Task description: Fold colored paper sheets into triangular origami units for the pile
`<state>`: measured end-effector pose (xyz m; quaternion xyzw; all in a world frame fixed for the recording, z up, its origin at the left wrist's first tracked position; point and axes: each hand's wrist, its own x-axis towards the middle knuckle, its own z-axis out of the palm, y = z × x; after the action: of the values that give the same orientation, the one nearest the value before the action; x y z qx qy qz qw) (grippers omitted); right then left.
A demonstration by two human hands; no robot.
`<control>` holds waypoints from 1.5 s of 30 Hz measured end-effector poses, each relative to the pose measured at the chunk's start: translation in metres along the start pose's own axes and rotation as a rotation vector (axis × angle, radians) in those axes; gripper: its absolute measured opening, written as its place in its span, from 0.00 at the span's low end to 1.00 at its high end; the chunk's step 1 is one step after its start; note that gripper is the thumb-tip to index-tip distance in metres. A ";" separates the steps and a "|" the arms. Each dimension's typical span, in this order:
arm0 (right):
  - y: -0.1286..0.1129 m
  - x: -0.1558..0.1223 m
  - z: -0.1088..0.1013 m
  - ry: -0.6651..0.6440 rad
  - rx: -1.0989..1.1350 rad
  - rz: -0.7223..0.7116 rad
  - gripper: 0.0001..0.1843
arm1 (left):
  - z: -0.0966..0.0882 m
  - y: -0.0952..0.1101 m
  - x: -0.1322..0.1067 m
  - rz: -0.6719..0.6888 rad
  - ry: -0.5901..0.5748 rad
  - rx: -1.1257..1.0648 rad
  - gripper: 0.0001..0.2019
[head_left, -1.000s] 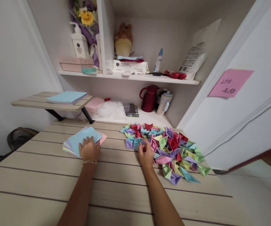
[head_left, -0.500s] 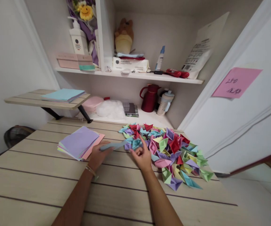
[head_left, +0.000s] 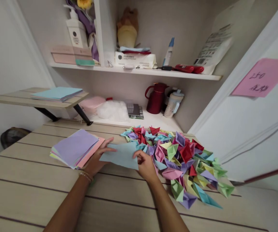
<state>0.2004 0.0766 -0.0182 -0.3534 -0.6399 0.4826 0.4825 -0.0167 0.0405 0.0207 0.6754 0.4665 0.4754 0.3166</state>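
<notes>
A light blue sheet of paper (head_left: 121, 156) is spread flat between my two hands, above the slatted table. My right hand (head_left: 146, 164) pinches its right edge between thumb and curled fingers. At the left edge, my left hand (head_left: 97, 158) holds the sheet with one finger lying across its top; another finger is stretched out above, and the thumb is hidden. Just left of that hand lies a stack of coloured paper (head_left: 76, 146), purple on top with a pink sheet sticking out. To the right spreads a heap of folded paper boats (head_left: 175, 154) in several colours.
A small raised stand (head_left: 5, 96) at the left bears more blue paper (head_left: 58, 93). Behind the table, a white shelf (head_left: 139, 71) holds a pump bottle (head_left: 77, 33) and a plush toy (head_left: 128, 30). Below it stand a red jug (head_left: 156, 98) and a cup (head_left: 174, 103).
The blue paper, seen nearly edge-on before, now lies flat and faces up. My right hand has closed on its right edge. The view has shifted slightly closer.
</notes>
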 end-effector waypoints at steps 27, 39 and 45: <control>-0.003 0.004 -0.001 0.130 0.158 0.069 0.23 | 0.023 -0.010 0.009 -0.285 0.246 -0.369 0.18; -0.005 0.002 -0.007 -0.056 -0.275 0.047 0.20 | 0.022 -0.015 0.010 -0.282 0.260 -0.308 0.24; -0.007 0.004 0.000 0.027 0.072 0.100 0.21 | 0.029 -0.008 0.010 -0.253 0.335 -0.421 0.30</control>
<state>0.1997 0.0785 -0.0107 -0.3739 -0.5971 0.5240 0.4787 0.0096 0.0534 0.0074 0.4436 0.4837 0.6235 0.4250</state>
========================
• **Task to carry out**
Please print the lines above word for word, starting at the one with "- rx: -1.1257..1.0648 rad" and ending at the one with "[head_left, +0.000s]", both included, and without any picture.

• **Result of this exercise**
  - rx: -1.1257..1.0648 rad
  - gripper: 0.0001..0.2019
[head_left, -1.000s] 
[head_left, -0.500s] 
[head_left, +0.000s] 

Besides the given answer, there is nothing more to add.